**WHAT YOU ARE ASKED TO DO:**
A complete copy of the entries, exactly as written, is the expected result.

**RECORDS:**
────────────────────────────────────────

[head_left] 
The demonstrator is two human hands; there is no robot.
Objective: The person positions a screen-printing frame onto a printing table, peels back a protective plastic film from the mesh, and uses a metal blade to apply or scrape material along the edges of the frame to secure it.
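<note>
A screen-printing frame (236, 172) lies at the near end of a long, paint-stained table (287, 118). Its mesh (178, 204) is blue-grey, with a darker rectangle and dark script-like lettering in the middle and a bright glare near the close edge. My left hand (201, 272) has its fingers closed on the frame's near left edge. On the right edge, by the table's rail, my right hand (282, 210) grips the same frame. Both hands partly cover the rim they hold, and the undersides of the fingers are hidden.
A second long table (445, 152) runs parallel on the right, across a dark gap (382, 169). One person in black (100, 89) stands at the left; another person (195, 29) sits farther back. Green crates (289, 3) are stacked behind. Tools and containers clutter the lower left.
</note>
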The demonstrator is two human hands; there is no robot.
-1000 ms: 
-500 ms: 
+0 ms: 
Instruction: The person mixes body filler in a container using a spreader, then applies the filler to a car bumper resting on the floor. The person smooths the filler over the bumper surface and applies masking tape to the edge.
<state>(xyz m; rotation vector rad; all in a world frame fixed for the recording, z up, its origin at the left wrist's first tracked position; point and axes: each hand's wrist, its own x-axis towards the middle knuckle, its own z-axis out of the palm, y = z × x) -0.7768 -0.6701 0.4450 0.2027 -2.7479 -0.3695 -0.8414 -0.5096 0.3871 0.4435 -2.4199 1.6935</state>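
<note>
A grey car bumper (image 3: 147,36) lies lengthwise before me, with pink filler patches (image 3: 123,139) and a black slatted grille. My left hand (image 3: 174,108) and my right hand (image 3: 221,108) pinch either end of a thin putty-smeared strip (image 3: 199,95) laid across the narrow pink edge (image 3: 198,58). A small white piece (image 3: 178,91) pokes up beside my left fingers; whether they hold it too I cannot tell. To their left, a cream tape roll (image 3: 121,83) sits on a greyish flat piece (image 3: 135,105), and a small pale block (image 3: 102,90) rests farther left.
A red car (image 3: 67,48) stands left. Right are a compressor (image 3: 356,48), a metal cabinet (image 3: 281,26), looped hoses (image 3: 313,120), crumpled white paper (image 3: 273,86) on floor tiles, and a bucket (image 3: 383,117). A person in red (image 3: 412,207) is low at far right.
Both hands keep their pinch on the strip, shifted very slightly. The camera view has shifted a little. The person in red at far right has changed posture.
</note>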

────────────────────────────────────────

**OUTPUT:**
[head_left] 
The demonstrator is two human hands; there is no robot.
Objective: The person positions a screen-printing frame onto a printing table, peels back a protective plastic film from the mesh, and uses a metal blade to apply or scrape material along the edges of the frame to secure it.
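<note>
A screen-printing frame (236, 172) lies at the near end of a long, paint-stained table (287, 118). Its mesh (178, 204) is blue-grey, with a darker rectangle and dark script-like lettering in the middle and a bright glare near the close edge. My left hand (201, 272) has its fingers closed on the frame's near left edge. On the right edge, by the table's rail, my right hand (282, 210) grips the same frame. Both hands partly cover the rim they hold, and the undersides of the fingers are hidden.
A second long table (445, 152) runs parallel on the right, across a dark gap (382, 169). One person in black (100, 89) stands at the left; another person (195, 29) sits farther back. Green crates (289, 3) are stacked behind. Tools and containers clutter the lower left.
</note>
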The demonstrator is two human hands; there is no robot.
-1000 ms: 
-500 ms: 
+0 ms: 
Instruction: The person mixes body filler in a container using a spreader, then applies the filler to a car bumper resting on the floor. The person smooths the filler over the bumper surface and applies masking tape to the edge.
<state>(xyz m; rotation vector rad; all in a world frame fixed for the recording, z up, its origin at the left wrist's first tracked position; point and axes: each hand's wrist, its own x-axis towards the middle knuckle, its own z-axis out of the palm, y = z × x) -0.7768 -0.6701 0.4450 0.2027 -2.7479 -0.3695 -0.8414 -0.5096 0.3871 0.4435 -2.4199 1.6935</state>
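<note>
A grey car bumper (image 3: 147,36) lies lengthwise before me, with pink filler patches (image 3: 123,139) and a black slatted grille. My left hand (image 3: 174,108) and my right hand (image 3: 221,108) pinch either end of a thin putty-smeared strip (image 3: 199,95) laid across the narrow pink edge (image 3: 198,58). A small white piece (image 3: 178,91) pokes up beside my left fingers; whether they hold it too I cannot tell. To their left, a cream tape roll (image 3: 121,83) sits on a greyish flat piece (image 3: 135,105), and a small pale block (image 3: 102,90) rests farther left.
A red car (image 3: 67,48) stands left. Right are a compressor (image 3: 356,48), a metal cabinet (image 3: 281,26), looped hoses (image 3: 313,120), crumpled white paper (image 3: 273,86) on floor tiles, and a bucket (image 3: 383,117). A person in red (image 3: 412,207) is low at far right.
Both hands keep their pinch on the strip, shifted very slightly. The camera view has shifted a little. The person in red at far right has changed posture.
</note>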

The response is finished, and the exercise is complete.